If I die first, the money goes to my mother and her will leaves everything to my child also. But then does this mean that my trustees no longer have a role to play? Would my child's father be able to access the money since my mother's will does not specifically state a trustee but only the executor.
I don't want the father to have access to the money. I would prefer that the trustees invest it until my child is an adult.
Answer: This question demonstrates that the reader is aware of the importance of proper estate planning. It is commendable that she has appointed a testamentary guardian for her child. The guardian's role and responsibilities are set out in the Children (Guardianship and Custody) Act. The guardian will step into the shoes of the deceased parent and become the mother of that child with the right to act jointly with the surviving parent.
That guardian will, therefore, have a very significant role to play in raising the child, and is not limited by the provisions of either the reader's will or that of her mother. As co-parents, both the guardian and the father of the child may have access to funds which are available to care for the child, unless those funds are left to a named trustee, who is directed to hold the funds until the child reaches adulthood.

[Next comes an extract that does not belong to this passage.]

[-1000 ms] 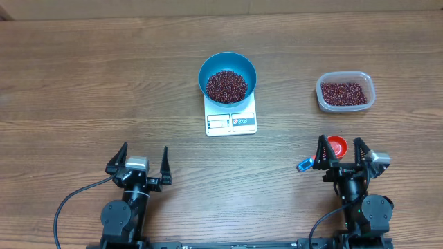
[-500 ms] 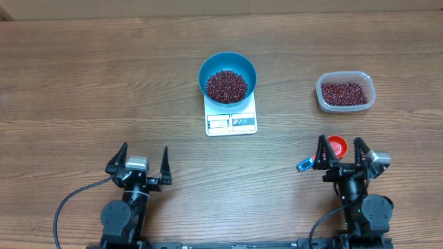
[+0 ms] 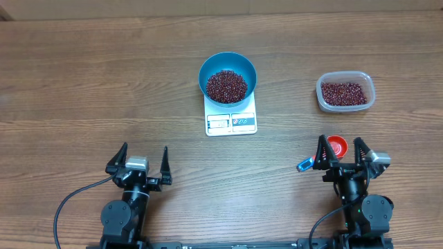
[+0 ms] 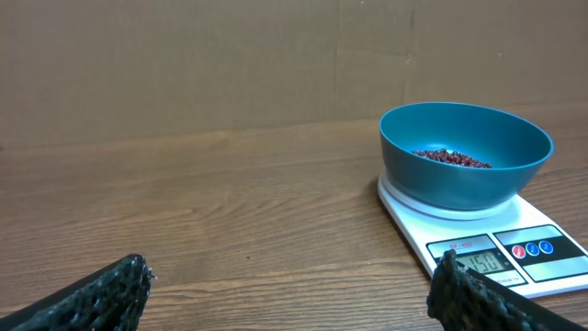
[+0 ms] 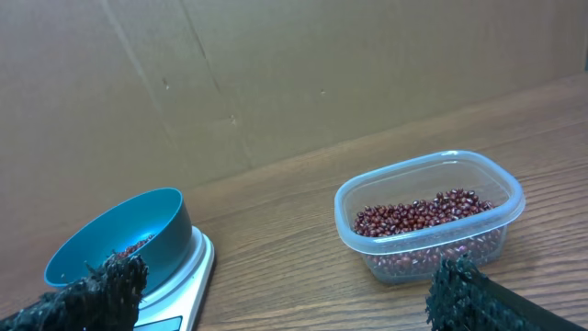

The fact that the reader and her mother are joint holders of the account raises cause for concern for the following reasons:
1. The law in relation to jointly held bank accounts can be quite problematic, as it is not always determined that the surviving owner takes the balance in the account. Legal principles such as the presumption of advancement and the intention of the parties at the time the account was established, may need to be explored in order to confirm ownership of the funds.
2. Questions may arise as to who provided the funds in the account, since the law presumes that the balance in the account revert to the provider of those funds. It may be difficult to trace the source of the funds after the death of one of two joint account holders.
3. If the reader's mother becomes the sole owner of the funds, there is no guarantee that the funds will not be exhausted before she dies. The reader's mother will be at liberty to dispose of those funds without accounting to the child.
4. Even if the reader's mother makes provision for the funds to go to her grandchild after she dies, the fact that a will only takes effect on death, means that the reader's mother could alter her will and leave no portion of those funds to the child.
Next week, we will consider some possible solutions for the reader to consider as well as other aspects of estate planning.
Sherry Ann McGregor, partner and mediator, Nunes, Scholefield, DeLeon & Co, attorneys-at-law and notaries public, 6A Holborn Road, Kingston 10. Send feedback and questions to email@example.com or firstname.lastname@example.org.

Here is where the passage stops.